Poverty more difficult in the regions than in the city

It costs much more to escape poverty in a small village than in the large urban centers of Quebec.

If it takes at least $32,300 per year for a single person — and $71,200 for a family of four — to access “a dignified standard of living without poverty” in Montreal, these “viable income” thresholds are respectively $38,600 and $78,600 in Sainte-Anne-des-Monts and $45,500 and $95,200 in Schefferville, reports the Institute for Socioeconomic Research and Information (IRIS) in a study which must be revealed on Thursday.

This gap is due in particular to the obligation to have a car and the higher cost of food in the region, expenses that counter the advantage of (generally) cheaper housing than in the city.

The IRIS concept of “sustainable income” goes further than the traditional market basket measure, the official measure of poverty in Canada, which is equivalent to the cost of a basket of goods and services corresponding to a standard of living modest.

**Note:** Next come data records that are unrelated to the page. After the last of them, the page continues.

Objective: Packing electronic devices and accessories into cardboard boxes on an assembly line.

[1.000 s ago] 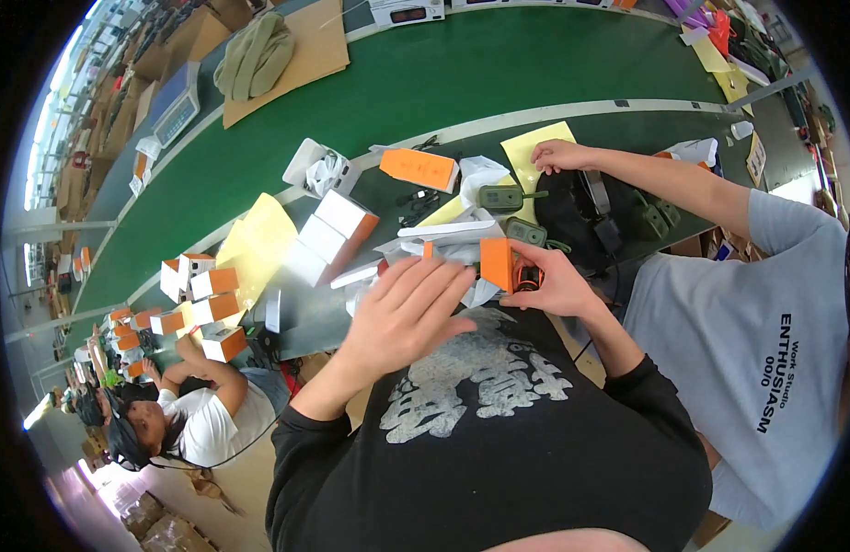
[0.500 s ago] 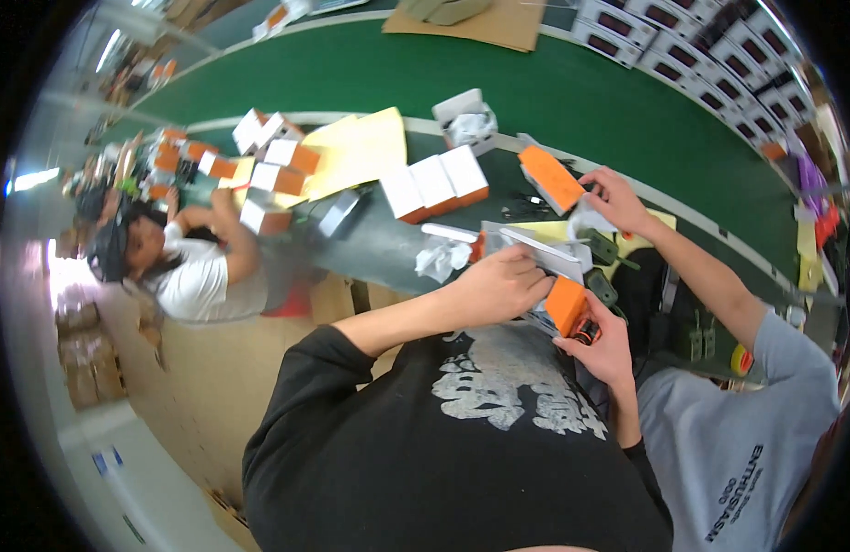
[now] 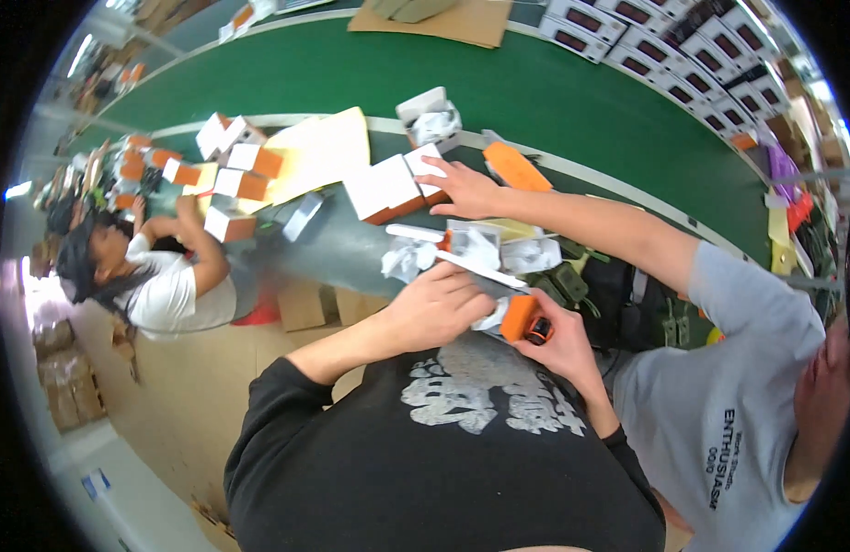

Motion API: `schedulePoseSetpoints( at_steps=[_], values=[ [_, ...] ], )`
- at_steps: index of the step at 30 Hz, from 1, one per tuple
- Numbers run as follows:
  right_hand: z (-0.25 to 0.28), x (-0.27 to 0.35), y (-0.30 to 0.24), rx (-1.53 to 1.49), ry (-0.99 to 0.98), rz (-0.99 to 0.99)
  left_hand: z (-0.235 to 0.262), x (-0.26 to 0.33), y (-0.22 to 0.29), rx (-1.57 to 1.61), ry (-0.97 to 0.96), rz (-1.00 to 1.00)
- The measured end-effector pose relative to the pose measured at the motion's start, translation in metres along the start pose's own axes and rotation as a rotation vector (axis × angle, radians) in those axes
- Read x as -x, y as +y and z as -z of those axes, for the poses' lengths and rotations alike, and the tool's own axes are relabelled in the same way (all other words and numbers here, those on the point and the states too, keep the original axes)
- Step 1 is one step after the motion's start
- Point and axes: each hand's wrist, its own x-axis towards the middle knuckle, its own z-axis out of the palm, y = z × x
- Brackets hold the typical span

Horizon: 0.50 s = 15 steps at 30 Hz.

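Just on our side of the row of white-topped boxes (image 3: pixel 379 189), and a bit to its right, we have a small orange box (image 3: pixel 517 317) close to our chest. Our right hand (image 3: pixel 565 340) holds it. Its fingers are bent and partly open, with the thumb low and the other fingers round the far edge. A little round black-and-orange thing (image 3: pixel 538 329) sits by the thumb.

Our left hand (image 3: pixel 439 308) is nearer to the box row. Its fingers are curled in close together, next to a long white flap (image 3: pixel 485 271). They look as if they touch it, but we cannot tell if they pinch it. Some crumpled white paper (image 3: pixel 489 319) shows between our two hands.

On the near side of the box row we see more white wrap (image 3: pixel 407 259), all scrunched up. Behind the row is an open white box (image 3: pixel 422 106) with white stuff in it. To the right of the row lies a flat orange box (image 3: pixel 517 167), and farther right are dark green gadgets (image 3: pixel 565 281). To the left of the row we see a big yellow sheet (image 3: pixel 324 156), then more white-and-orange boxes (image 3: pixel 250 158).

A helper in a grey shirt (image 3: pixel 719 322) reaches across from the right of the box row, and that helper's hand (image 3: pixel 466 191) lies spread on its right end. Another helper in a white shirt (image 3: pixel 197 287) is well to the left of the row.
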Motion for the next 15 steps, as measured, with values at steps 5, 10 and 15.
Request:
schedulePoseSetpoints(
  at_steps=[5, 10, 15],
  values=[
    [-0.003, 0.002, 0.006, -0.005, -0.020, 0.027, 0.031, -0.003, 0.013, 0.075, -0.089, -0.014],
    [-0.001, 0.005, 0.022, 0.002, 0.003, -0.049, 0.070, -0.005, 0.018, 0.169, 0.147, 0.024],
    [0.013, 0.008, 0.029, -0.092, 0.007, -0.057, 0.093, 0.006, 0.011, 0.290, 0.352, 0.024]
  ],
)
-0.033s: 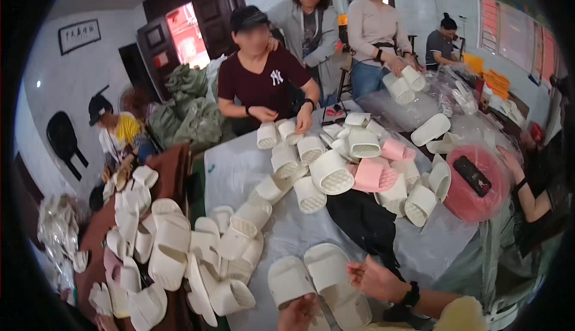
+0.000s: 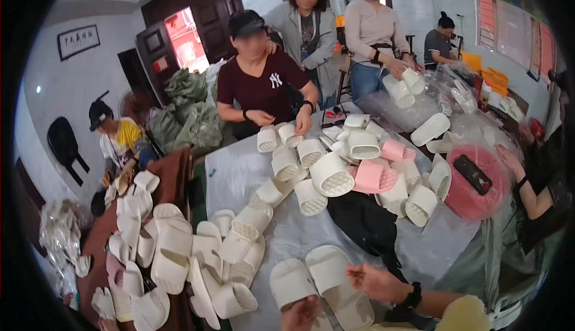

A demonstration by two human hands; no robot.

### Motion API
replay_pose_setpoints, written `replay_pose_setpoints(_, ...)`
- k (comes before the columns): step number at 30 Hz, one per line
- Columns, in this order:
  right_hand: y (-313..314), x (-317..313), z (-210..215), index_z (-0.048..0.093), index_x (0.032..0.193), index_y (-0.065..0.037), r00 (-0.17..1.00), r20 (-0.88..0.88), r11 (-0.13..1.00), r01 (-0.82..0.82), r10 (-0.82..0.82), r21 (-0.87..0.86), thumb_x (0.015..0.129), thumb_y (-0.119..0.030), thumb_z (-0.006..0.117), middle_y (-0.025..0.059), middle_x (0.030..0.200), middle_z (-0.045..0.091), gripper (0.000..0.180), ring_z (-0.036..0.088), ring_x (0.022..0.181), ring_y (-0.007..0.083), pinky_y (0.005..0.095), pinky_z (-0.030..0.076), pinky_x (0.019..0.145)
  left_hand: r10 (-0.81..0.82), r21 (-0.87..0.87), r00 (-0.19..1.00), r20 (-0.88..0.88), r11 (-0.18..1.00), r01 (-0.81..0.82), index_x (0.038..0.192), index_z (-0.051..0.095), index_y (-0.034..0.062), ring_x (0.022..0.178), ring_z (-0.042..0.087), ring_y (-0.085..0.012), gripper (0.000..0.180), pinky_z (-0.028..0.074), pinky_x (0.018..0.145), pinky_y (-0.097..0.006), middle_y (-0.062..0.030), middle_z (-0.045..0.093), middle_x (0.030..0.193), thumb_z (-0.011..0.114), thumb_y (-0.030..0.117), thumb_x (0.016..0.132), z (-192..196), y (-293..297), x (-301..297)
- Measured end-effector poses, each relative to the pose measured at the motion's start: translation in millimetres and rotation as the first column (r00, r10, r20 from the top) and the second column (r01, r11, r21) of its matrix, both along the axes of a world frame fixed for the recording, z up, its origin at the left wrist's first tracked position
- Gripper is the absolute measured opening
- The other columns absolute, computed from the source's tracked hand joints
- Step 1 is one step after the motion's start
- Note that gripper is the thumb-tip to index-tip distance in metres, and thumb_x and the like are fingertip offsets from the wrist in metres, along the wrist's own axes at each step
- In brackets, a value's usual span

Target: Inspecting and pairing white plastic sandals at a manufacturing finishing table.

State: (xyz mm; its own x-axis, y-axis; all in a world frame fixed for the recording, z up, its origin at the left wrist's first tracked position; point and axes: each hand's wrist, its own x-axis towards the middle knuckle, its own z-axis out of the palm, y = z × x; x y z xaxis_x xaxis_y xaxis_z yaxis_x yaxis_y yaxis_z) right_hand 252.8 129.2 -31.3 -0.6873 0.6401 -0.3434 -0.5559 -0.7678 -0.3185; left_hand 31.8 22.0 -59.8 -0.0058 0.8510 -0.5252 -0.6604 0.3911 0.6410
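A pair of cream slide slippers lies side by side near the front edge of the table, toes away from me: the left slipper (image 2: 290, 281) and the right slipper (image 2: 333, 274). My left hand (image 2: 301, 315) is at the lower edge, over the left slipper's near part, its fingers loosely bent and partly cut off by the frame. Beside the right slipper hovers my right hand (image 2: 377, 282), with half-curled fingers and nothing visible in them. Whether the left hand touches its slipper is unclear. A dark band circles my right wrist.
Cream slippers (image 2: 171, 253) pile up at left, more (image 2: 330, 175) stand mid-table with pink ones (image 2: 374, 176). A black cloth (image 2: 365, 223) lies before them. At right, a black case (image 2: 472, 175) rests on a red round object (image 2: 461, 205) under plastic. Co-workers (image 2: 263, 85) stand across the table.
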Motion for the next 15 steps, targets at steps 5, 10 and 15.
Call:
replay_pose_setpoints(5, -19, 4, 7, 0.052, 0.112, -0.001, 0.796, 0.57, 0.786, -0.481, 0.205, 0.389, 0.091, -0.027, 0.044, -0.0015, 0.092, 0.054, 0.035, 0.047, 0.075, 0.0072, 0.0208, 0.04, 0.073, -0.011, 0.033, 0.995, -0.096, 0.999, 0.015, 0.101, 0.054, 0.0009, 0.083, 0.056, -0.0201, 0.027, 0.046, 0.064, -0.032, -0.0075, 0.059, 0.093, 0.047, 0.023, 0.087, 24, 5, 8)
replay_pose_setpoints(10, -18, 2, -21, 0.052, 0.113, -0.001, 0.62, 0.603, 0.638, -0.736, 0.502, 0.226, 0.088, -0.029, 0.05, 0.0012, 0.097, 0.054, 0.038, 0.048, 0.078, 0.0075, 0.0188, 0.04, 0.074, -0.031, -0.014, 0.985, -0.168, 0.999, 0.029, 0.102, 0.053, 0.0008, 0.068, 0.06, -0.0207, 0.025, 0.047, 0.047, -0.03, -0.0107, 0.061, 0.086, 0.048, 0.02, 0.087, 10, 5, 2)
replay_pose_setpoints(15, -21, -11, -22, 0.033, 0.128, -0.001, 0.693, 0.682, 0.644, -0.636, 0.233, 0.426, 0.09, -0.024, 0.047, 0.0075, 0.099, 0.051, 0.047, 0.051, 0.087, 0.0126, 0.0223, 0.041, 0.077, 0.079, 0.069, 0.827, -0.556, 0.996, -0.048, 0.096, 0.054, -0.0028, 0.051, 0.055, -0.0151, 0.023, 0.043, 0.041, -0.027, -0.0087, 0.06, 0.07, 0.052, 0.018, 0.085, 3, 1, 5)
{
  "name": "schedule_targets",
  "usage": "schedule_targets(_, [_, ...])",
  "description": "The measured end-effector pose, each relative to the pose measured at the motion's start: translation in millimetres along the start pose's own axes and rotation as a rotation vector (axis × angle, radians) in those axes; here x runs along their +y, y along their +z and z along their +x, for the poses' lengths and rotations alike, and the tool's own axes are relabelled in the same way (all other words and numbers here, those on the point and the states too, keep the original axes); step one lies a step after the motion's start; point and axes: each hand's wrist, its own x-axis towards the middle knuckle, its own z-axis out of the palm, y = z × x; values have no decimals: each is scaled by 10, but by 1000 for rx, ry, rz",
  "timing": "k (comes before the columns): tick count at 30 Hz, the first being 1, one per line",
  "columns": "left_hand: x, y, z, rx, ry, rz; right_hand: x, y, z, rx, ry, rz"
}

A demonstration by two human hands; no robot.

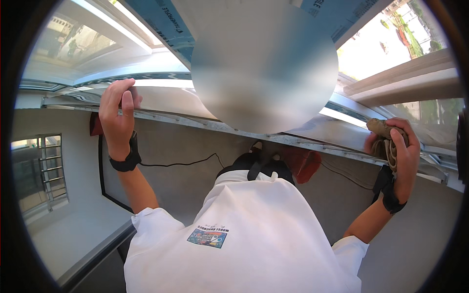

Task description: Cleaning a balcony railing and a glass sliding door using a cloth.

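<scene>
My left hand [116,104] is raised at the left, its fingers curled at the glossy sill [165,100] below the window frame. A small dark patch shows between fingers and thumb; whether it is a held thing or a reflection I cannot tell. At the right my right hand [406,148] grips a folded brown cloth [384,133] beside the right part of the sill. Both wrists wear black bands. A blurred round area covers the middle of the window.
A metal rail [205,126] runs along the sill's near edge. Red objects [302,164] and black cables [176,164] lie on the grey floor below. Window frames with blue printed film [172,25] rise in front. A barred window [51,164] is at the left.
</scene>
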Motion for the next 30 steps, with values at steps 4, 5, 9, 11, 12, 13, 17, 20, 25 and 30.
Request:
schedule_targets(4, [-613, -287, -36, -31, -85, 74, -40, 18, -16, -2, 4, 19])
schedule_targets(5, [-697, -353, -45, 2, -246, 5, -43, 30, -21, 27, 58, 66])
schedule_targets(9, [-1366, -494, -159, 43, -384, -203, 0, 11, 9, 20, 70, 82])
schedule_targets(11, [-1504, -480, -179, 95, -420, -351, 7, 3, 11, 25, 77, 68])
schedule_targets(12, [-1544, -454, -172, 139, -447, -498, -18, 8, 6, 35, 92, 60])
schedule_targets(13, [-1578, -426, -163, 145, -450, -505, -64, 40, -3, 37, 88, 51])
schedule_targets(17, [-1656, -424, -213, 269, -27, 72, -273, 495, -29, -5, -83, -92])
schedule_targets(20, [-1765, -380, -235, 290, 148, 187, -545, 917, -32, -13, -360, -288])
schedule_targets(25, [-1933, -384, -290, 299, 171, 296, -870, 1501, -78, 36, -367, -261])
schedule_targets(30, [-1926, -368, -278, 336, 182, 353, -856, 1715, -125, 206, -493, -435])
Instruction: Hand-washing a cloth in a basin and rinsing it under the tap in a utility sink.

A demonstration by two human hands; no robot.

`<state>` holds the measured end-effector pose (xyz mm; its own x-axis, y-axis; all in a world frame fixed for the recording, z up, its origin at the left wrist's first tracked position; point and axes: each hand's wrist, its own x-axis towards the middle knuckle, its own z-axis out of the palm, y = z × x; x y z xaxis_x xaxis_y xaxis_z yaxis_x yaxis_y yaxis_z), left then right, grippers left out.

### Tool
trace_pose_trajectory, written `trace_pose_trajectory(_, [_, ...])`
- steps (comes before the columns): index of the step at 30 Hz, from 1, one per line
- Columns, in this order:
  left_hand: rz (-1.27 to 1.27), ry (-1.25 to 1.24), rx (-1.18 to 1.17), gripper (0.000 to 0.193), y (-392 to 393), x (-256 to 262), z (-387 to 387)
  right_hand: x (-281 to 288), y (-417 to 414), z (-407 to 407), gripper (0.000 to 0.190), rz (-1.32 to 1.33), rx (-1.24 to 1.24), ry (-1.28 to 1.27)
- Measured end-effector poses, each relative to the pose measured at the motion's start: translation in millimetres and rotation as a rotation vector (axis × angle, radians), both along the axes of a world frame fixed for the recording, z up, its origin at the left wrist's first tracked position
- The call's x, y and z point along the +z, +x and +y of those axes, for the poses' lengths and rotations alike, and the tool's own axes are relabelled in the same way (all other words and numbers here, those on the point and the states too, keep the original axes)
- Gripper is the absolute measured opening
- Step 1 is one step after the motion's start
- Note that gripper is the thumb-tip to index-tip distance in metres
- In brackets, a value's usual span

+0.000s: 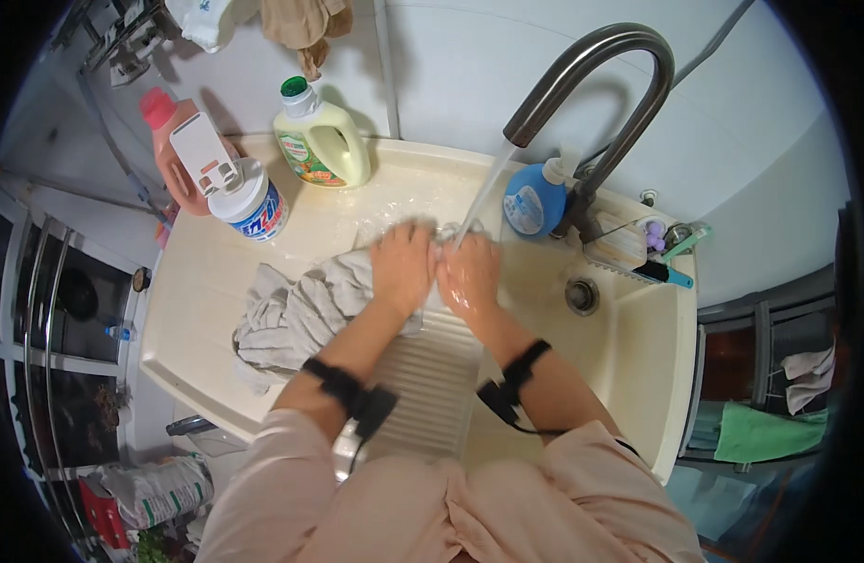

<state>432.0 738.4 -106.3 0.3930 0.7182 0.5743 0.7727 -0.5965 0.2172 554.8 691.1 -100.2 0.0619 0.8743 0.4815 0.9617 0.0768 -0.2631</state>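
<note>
My left hand (402, 266) and my right hand (469, 271) are side by side, knuckles up and fingers curled, above the top of a ribbed washboard (432, 383). A stream of water (485, 191) from the curved metal faucet (604, 42) runs onto my right hand, which is wet and shiny. A whitish bit of wet material (467, 226) shows just beyond my right fingers. What lies under both hands is mostly hidden, and the hands are slightly blurred. A crumpled grey-beige cloth (302, 313) is bunched beside my left hand and forearm.
The cream sink (615, 366) has a drain (582, 295) at right. A blue pump bottle (534, 200) stands by the faucet, near a soap dish (618, 239) and a brush (663, 273). On the left ledge are a yellow detergent bottle (344, 151), a white tub (252, 207) and a pink bottle (175, 151).
</note>
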Motion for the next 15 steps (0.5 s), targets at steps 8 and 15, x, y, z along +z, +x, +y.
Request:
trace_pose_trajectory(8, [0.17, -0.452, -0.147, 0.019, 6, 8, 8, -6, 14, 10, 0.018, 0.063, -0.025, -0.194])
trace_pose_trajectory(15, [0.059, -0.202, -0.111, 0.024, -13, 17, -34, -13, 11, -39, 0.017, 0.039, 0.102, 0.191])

This involves estimating sufficient income to meet expanded basic needs and providing room for maneuver to improve one’s situation. This measure is intended to be “a necessary, credible and complementary benchmark to the measurement of the consumption basket for the analysis of the poverty situation in the income continuum”, recalls the author of the study, sociologist Guillaume Tremblay-Boily. .

IRIS has been calculating the viable income threshold in Quebec’s main urban centers since 2017, but this is the first time that it has extended its gaze to smaller, more remote communities. For this first, we studied the case of 33 localities located in seven territories of Quebec, including three in Montérégie, three MRCs in the Côte-Nord, as well as the Gaspésie–Îles-de-la-Madeleine region.


In almost all cases, the viable income threshold turns out to be higher in the regions than in large urban centers, both for single people and for single-parent families with a child in CPE and families of two adults and two children in CPE. CPE.

This comes in particular from the cost of food, in particular because products must be transported over greater distances, but also because we have less access to large-scale grocery stores and the discounts offered by their house brands and their more large formats. This also comes from the fact that distances and the absence of public transport often mean that you have to do almost everything by car.

It is true that housing costs are generally lower in the regions than in the mainland, but upward pressure is now observed almost everywhere, with a vacancy rate approaching 0% in certain regions, including the Gaspésie.

A question of income too

On the other hand, several localities in remote regions have a high proportion of retirees and seasonal workers, whose incomes are generally more modest, observes IRIS. “These factors combine to create situations where the incomes of residents of these communities are lower while the cost of living is higher. »

This has the consequence that, “in 25 of the 33 localities studied, more than half of the people who live alone do not achieve a viable income. [À l’inverse]in almost all localities, the median income of single-parent families and couples with children is above the viable income, but sometimes by very little.

These differences could be due to social transfers from governments, which turn out to be more generous for low-income families with young children, argued Guillaume Tremblay-Boily in a telephone interview with Duty.

In this context, an improvement in the situation can come as much through revenues as through costs, concludes IRIS. In the first case, we could, for example, increase wages, social assistance benefits, family allowances and employment insurance benefits for seasonal workers. In the second case, there would be reason to better regulate rent increases, create more social housing, set up a universal school feeding program or encourage the establishment of public transport services.